AGUSTIN: [con un poco de sarcasmo a su hermano] Y me decís que ella te dijo. Más bien, me parece que fue al revés. Me lo imaginaba.

DOÑA CARMEN: [rompiendo el silencio en el que los observaba bien] ¿Pueden pararla ustedes dos? Tenemos una visita, por el amor de Dios.

PABLO: Sí, mejor cerremos el tema y no digamos de qué trata la película.

AGUSTIN: Ah, ¿ porque eso implicaría analizar lo que Dios  dispone en cuanto al…amor  para sus criaturas creadas? No para todas ellas, en todo caso.

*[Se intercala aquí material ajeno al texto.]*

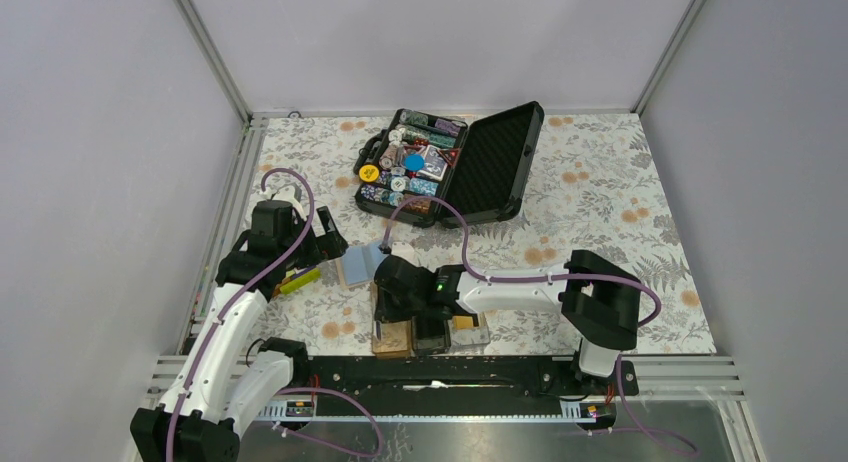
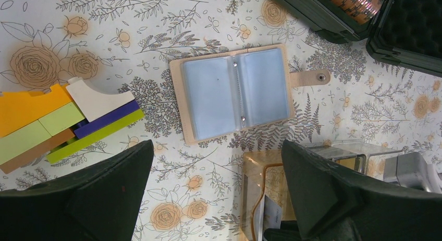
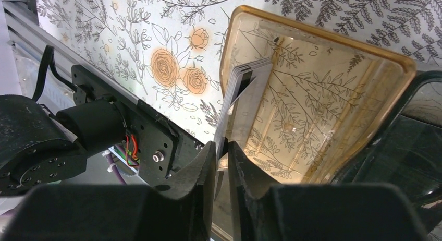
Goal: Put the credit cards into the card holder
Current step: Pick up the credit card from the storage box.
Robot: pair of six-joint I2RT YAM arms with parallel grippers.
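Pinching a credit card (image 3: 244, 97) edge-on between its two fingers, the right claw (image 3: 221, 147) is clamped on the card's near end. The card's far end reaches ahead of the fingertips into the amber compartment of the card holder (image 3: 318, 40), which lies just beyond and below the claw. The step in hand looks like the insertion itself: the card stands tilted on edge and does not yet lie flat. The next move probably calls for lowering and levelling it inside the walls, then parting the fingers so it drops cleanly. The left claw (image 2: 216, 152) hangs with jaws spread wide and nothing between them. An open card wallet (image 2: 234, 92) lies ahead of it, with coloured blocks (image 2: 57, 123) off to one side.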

DOÑA CARMEN: [se toca la frente y avergonzada dice en voz baja ] Ya no puedo más. Por favor, disculpanos, Damián. Estos dos se la pasan peleando sobre religión y yo no les importo.

DAMIAN. No se preocupe, Carmen. En casa solía pasar lo mismo.  Hasta que yo puse las cosas en claro para que terminaran las discusiones.

DOÑA CARMEN: Ah. ¿Y qué pasaba?

PABLO: [interrumpiéndolos de golpe] Bueno. Estaba pensando en que podríamos hacer un asado, una gran juntada familiar, al aire libre por supuesto. [sonríe para enmendar los roces; aunque se percibe que su intervención no disipa el interés que se generó]

AGUSTIN [con una sonrisa sarcástica] Está bien, es una buena idea, Pablo.  Y en esa ocasión vamos a tener una charla especial sobre mi.  [ rodea con un brazo los hombros de DAMIAN. Todos los miran ambos con expectación. Las luces bajan de a poco hasta que la oscuridad en el escenario es total.  Música]
                                                               
  Fin de la primera escena del Primer Acto.